**WHAT THE TASK REQUIRES:**
Once the line containing "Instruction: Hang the" is found in the entries below, restate it and each following line word for word, stopping after the line containing "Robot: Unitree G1".

+ + + +

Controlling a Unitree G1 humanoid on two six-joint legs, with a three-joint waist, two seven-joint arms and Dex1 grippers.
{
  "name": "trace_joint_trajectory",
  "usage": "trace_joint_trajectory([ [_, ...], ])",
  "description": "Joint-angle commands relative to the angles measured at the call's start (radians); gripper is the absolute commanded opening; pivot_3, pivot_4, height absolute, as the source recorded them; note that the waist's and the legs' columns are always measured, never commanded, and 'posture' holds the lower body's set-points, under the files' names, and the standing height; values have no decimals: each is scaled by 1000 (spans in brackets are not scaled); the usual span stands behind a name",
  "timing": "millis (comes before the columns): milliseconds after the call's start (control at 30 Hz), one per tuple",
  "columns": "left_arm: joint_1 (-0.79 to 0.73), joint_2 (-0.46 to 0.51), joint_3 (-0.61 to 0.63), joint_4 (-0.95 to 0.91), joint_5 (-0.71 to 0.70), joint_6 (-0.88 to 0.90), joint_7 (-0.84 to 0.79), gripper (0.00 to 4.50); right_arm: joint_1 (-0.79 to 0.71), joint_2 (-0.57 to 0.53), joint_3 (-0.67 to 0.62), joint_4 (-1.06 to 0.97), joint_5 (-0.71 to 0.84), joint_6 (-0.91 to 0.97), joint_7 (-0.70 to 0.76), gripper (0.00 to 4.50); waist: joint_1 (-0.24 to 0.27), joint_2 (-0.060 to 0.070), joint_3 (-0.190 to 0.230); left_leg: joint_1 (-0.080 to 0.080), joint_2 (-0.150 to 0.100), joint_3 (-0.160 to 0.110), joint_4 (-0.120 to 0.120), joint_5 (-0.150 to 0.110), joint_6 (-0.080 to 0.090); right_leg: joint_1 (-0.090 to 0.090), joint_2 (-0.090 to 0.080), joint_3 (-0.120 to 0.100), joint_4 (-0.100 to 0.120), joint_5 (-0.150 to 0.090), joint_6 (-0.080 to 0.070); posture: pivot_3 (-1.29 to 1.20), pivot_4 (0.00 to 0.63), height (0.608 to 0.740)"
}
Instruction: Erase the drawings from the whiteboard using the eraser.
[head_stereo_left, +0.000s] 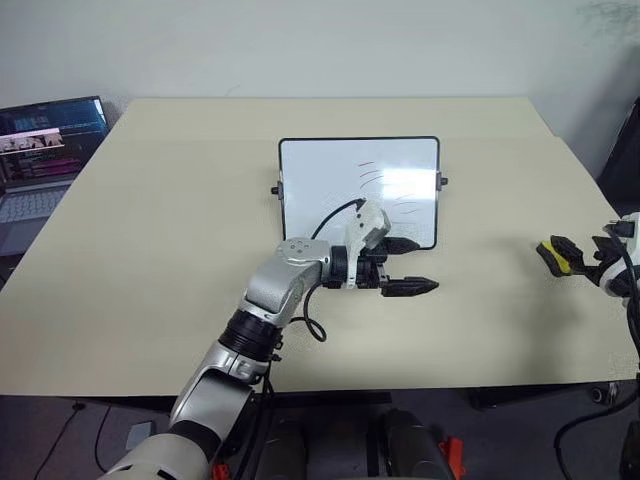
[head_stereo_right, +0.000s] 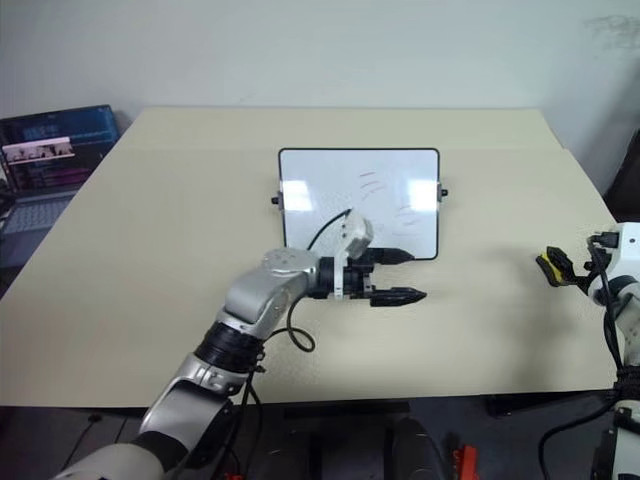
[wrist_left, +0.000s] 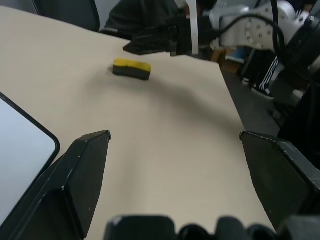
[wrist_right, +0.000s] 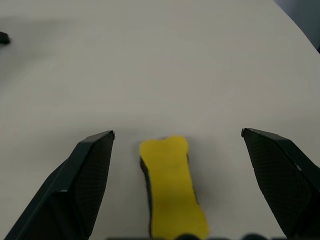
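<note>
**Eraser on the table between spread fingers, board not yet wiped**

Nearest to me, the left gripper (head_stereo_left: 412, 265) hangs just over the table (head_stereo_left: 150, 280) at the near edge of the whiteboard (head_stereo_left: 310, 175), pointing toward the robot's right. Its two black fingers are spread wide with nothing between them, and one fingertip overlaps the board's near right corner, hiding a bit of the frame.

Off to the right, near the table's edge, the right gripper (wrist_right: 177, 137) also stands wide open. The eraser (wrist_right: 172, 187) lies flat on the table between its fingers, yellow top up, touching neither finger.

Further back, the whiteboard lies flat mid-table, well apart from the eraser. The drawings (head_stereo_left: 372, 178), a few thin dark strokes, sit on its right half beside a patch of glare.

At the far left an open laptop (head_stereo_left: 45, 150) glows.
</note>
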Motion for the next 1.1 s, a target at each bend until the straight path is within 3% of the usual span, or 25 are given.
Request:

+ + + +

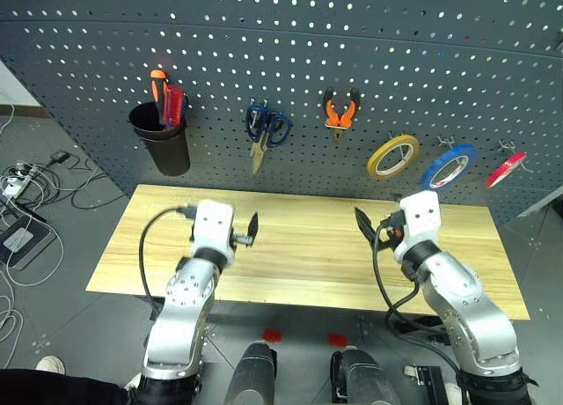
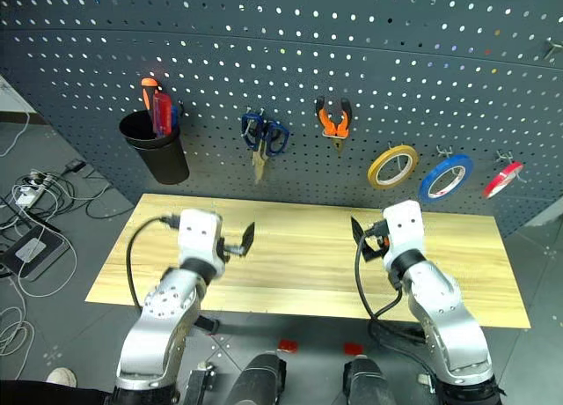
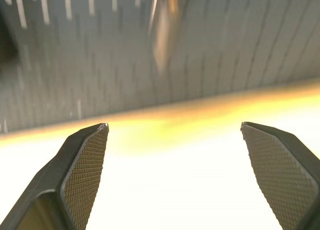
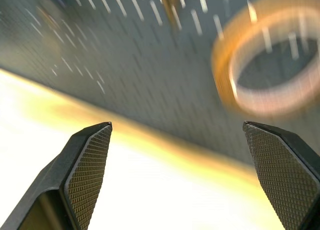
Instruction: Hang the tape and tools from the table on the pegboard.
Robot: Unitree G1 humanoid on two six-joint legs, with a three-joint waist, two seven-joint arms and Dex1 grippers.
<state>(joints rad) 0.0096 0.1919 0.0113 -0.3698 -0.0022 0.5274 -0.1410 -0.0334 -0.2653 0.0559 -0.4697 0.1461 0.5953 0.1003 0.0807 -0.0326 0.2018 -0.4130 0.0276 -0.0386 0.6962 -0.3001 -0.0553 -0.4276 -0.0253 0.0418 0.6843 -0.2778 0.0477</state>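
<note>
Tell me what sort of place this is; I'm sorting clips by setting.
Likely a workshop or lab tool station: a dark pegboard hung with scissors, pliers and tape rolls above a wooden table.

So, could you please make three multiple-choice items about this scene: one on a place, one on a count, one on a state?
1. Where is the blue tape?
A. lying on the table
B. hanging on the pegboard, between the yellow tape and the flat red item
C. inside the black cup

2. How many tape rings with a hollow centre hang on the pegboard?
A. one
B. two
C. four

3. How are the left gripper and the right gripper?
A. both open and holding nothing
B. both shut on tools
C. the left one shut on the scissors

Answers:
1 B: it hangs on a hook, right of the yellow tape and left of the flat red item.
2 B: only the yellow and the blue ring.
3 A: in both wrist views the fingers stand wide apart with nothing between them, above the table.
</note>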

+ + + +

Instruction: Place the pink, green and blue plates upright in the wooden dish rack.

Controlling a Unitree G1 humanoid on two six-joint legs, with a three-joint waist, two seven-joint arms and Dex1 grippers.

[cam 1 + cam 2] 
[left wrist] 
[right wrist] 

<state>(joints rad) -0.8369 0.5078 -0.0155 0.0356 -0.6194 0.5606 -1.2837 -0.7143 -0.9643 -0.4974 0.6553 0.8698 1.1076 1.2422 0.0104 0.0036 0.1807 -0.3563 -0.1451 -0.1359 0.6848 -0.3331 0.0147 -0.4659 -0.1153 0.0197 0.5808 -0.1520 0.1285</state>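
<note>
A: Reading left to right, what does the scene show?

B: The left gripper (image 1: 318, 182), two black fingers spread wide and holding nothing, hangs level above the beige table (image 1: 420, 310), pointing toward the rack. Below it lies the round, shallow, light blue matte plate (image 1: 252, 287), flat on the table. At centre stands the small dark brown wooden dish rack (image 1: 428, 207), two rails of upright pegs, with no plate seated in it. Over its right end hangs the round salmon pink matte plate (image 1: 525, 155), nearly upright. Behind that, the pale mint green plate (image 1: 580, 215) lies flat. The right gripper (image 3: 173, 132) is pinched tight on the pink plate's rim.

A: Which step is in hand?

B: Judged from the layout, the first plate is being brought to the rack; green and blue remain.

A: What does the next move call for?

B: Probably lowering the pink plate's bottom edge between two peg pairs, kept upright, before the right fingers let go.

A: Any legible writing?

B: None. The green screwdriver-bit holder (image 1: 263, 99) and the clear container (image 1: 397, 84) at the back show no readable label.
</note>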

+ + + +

**WRITTEN SOLUTION:**
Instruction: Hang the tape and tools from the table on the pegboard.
Robot: Unitree G1 humanoid on two six-joint legs, with a three-joint waist, two seven-joint arms and Dex1 grippers.

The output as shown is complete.